The oddsmakers apparently think that Team Orange had a bad week, as the gap between Trump and Biden shrank by over seven percentage points. Michelle, RFKJr, and Newsom also made slight gains. And (even) Kamala managed to break our 2% probability inclusion threshold; she hasn't managed to do that since last November.

It's enough to make me wonder, "Did I miss something in the news last week?" Always a possibility.

Also of note:

  • Possibly the last commentary on President Dotard's SOTU speech. And possibly because I just like William McGurn's headline: Joe Biden, Old Yeller.

    Joe Biden now has two faces he shows in public. He unveiled the newer one during Thursday’s prime-time State of the Union address. Call this Angry Joe.

    The other is “dithering and diminished,” the words Sen. Katie Britt used in the official Republican rebuttal to the president’s speech. This is the Joe Biden Americans have been seeing for the past few years—the 81-year-old who often seems lost at the podium, who falls off his bicycle or says he’s just spoken to some long-dead French president or German chancellor.

    We used to call our Sunday feature the "Phony Campaign". But, among other difficulties, it's difficult to say anything interesting or new about the phoniness of the candidates when that phoniness is expected, taken for granted, even praised.

  • Hey, but I can always vote Libertarian, right? That's been my fallback strategy in the past. G. Patrick Lynch takes a look at the LP's issues, and wonders: are they Too Principled to Win?

    Throughout US history, none of the dominant parties have held consistent beliefs about much of anything, let alone individual liberty. Rather, the major parties have shamelessly chased voters in ragtag coalitions with little concern for a philosophically grounded vision of the good society. Today’s Democratic party of racial diversity and wokeness was once the party of racial segregation and Roman Catholicism in the mid 20th century and prior to that the Confederacy. Today’s Republican Party, which is now largely white, and more committed to government intervention in the economy, was once the party of Lincoln and later the party of Reagan and free markets. The two party duopoly is blissfully free of ideological consistency over time.

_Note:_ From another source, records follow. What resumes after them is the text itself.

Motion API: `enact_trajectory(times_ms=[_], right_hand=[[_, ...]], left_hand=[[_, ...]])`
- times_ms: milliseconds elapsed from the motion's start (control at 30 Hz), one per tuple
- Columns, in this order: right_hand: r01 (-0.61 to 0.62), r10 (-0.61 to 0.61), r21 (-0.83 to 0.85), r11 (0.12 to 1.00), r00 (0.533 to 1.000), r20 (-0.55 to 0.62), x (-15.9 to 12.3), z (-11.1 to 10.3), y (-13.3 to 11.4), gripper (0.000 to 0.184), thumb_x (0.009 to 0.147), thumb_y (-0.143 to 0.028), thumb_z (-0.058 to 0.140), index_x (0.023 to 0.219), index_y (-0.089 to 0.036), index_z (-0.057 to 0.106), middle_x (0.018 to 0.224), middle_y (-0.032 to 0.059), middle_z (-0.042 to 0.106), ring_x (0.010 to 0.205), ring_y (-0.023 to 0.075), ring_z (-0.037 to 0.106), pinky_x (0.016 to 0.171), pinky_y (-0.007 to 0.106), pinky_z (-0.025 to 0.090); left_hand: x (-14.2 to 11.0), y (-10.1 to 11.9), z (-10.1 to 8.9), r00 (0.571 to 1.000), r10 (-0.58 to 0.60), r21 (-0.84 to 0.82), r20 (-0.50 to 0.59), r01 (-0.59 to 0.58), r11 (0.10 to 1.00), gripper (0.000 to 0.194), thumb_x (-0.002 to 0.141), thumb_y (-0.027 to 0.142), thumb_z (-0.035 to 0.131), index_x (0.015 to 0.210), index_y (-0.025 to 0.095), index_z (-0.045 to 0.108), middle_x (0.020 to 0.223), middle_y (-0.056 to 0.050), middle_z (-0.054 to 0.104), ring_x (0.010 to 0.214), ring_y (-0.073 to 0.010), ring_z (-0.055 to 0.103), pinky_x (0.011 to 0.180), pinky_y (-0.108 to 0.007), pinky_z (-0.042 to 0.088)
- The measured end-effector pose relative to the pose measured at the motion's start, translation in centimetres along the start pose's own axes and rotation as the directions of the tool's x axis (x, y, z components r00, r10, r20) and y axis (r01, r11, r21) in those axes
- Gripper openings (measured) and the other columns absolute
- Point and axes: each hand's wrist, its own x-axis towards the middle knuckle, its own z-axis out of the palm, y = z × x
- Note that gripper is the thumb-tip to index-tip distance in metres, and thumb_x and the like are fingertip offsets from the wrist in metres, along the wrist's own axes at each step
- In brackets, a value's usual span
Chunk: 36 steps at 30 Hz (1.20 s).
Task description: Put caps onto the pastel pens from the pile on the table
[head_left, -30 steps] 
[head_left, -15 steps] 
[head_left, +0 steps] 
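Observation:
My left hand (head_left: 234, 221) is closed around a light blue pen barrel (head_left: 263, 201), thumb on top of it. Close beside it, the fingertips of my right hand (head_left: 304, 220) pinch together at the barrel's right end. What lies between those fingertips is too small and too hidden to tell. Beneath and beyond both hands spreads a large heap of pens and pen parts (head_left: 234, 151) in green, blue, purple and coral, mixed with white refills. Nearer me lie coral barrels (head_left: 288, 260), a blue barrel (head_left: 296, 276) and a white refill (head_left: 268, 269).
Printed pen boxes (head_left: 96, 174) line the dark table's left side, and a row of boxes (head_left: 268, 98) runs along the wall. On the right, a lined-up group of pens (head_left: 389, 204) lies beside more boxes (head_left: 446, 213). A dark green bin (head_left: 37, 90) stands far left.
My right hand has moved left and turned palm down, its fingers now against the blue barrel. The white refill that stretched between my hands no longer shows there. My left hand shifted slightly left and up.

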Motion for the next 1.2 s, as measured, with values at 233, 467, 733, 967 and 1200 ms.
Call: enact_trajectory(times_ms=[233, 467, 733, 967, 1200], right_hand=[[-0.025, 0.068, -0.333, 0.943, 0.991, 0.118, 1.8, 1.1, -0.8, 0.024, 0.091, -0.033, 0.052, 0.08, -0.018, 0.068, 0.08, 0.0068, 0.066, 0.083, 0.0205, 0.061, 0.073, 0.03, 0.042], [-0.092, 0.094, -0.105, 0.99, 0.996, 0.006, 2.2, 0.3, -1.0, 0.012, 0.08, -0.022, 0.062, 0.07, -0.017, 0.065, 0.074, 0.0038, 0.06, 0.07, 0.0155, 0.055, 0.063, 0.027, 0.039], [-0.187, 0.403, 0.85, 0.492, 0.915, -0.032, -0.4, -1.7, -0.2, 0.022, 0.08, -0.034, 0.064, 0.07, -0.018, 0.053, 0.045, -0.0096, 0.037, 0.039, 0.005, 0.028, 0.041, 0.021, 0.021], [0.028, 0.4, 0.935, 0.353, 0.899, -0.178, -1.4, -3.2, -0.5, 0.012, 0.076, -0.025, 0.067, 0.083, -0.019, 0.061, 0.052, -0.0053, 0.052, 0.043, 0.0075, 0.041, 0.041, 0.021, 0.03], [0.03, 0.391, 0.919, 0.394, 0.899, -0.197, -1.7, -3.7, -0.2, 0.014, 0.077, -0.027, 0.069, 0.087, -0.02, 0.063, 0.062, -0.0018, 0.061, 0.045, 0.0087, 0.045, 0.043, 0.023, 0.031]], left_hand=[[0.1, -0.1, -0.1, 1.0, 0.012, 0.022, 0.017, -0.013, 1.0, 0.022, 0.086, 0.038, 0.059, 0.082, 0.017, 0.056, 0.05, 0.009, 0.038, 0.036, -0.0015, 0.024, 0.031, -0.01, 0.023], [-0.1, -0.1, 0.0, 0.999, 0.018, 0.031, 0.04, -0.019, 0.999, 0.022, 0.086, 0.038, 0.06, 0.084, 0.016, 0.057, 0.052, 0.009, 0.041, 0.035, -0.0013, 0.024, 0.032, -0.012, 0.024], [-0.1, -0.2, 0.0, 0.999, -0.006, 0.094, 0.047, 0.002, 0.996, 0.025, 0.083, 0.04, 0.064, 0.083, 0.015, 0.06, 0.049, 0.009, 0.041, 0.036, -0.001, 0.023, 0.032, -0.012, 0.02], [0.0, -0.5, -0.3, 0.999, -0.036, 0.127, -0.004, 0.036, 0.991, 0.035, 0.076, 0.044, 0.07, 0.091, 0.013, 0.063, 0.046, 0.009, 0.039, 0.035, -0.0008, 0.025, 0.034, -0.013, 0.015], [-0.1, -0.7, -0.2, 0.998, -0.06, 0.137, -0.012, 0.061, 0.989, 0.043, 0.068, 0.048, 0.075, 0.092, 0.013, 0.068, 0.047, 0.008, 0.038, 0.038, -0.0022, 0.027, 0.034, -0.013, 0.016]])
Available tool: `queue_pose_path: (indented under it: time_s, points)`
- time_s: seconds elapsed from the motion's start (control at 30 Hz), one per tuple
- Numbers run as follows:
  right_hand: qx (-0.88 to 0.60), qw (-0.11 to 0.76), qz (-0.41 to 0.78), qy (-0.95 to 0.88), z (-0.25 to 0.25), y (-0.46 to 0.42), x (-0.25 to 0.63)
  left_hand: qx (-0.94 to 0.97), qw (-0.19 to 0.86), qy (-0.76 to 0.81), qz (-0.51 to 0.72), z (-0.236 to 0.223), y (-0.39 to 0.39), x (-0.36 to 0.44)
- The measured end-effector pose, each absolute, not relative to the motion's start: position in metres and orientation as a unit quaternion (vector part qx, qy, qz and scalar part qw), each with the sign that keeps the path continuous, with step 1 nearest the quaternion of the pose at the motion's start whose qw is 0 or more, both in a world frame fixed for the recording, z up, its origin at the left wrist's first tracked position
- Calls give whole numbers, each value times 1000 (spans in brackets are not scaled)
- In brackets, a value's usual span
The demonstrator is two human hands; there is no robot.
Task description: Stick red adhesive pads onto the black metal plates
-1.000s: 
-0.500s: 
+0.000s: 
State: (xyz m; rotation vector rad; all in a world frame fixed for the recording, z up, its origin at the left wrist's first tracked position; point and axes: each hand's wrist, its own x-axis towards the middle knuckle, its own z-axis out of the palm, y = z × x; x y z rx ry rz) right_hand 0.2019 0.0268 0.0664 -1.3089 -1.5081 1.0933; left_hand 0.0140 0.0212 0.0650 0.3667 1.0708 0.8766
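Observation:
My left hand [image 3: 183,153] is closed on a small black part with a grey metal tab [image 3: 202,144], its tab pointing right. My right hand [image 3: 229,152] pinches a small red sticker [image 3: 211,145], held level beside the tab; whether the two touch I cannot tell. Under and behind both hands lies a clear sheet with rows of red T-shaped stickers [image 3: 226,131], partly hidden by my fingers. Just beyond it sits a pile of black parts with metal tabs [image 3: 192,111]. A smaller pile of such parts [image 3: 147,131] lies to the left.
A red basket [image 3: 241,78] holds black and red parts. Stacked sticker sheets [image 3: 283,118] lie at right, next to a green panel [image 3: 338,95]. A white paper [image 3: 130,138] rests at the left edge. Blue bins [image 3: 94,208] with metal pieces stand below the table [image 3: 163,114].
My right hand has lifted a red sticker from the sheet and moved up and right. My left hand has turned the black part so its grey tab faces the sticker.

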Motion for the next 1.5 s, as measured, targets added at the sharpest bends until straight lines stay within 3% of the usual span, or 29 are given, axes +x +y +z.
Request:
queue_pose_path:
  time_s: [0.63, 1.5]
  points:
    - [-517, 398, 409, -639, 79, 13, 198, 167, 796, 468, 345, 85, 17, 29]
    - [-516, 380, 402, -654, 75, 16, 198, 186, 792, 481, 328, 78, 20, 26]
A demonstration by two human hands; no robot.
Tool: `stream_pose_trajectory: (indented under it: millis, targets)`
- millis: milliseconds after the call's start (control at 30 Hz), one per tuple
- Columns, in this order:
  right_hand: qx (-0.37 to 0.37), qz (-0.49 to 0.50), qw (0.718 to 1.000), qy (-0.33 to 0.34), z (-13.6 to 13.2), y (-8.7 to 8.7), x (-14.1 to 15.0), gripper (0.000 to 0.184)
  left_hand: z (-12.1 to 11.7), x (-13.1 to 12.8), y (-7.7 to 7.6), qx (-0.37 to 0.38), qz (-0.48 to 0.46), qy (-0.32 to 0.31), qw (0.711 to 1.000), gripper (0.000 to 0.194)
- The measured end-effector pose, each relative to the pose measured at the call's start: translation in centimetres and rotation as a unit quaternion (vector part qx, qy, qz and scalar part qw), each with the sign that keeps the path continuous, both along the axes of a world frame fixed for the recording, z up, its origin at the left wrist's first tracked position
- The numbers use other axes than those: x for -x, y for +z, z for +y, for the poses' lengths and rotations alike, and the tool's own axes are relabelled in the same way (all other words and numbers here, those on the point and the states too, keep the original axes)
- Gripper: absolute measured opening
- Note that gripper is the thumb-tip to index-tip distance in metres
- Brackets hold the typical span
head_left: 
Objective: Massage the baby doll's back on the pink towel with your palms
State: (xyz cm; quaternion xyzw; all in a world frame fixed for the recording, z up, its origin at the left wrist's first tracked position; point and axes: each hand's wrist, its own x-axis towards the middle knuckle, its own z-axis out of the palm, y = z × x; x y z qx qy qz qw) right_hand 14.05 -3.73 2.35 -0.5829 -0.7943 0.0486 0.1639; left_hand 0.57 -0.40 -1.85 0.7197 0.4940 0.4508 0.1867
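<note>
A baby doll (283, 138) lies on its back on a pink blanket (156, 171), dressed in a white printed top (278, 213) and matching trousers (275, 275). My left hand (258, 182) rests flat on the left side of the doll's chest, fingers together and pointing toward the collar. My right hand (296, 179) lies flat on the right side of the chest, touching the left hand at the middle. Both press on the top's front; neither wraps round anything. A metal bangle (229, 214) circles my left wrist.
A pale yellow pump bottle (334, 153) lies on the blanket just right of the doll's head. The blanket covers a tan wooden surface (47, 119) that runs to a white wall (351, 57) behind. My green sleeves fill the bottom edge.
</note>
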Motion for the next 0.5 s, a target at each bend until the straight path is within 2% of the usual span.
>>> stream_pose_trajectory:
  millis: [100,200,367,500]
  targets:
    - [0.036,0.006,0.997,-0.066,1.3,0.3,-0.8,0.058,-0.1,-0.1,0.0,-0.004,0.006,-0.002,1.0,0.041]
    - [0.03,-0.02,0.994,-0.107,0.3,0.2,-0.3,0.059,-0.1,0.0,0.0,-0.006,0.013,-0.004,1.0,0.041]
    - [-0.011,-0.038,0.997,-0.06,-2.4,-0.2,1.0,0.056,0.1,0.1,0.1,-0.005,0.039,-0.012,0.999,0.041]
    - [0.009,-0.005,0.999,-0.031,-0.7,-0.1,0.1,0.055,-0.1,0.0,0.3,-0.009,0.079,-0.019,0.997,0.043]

    And yet while one set of consistent principles animates the LP, that hasn’t had much resonance with the voting public. Perhaps that’s understandable since voters themselves typically don’t have strong or consistent philosophical views. And of course the single member, winner take all districts in the American political system discourage third party success. But more recently the party with one set of principles is in the midst of a sectarian conflict over the essence of those principles and how they should be achieved. Unsurprisingly libertarianism attracts strong individualists who believe that cooperative solutions to social problems are possible except apparently for themselves.

    Lynch looks at the rift between the currently ascendant "Mises Caucus" and the "Old Guard". Both have their problems. The Caucus seems more intent on purging heretics from the LP than presenting a broadly appealing pro-liberty vision. And the Guard nominates people like William Weld.

  • I was unaware of this proposal. But Andy Craig spotted it: The Proposed Toxic Marriage Between RFK Jr. and the Libertarian Party Could Hurt Trump.

    Robert F. Kennedy Jr. initially tried to run for president as a Democrat. When that went nowhere, he announced he would instead run as an independent. Now, the environmental-lawyer-turned-anti-vaccine conspiracy theorist is flirting with a possible third change in partisan affiliation. The nephew of the former president is now hinting that he may seek the Libertarian Party nomination.

    The potential combination offers a compelling demonstration of the horseshoe theory, namely, that despite coming from opposite ends of the political spectrum, far-left and far-right movements can often converge into illiberalism.

    Craig documents just how awful, crazy, and irrelevant the LP has become. Grabbing onto RFKJr? Hey, why not?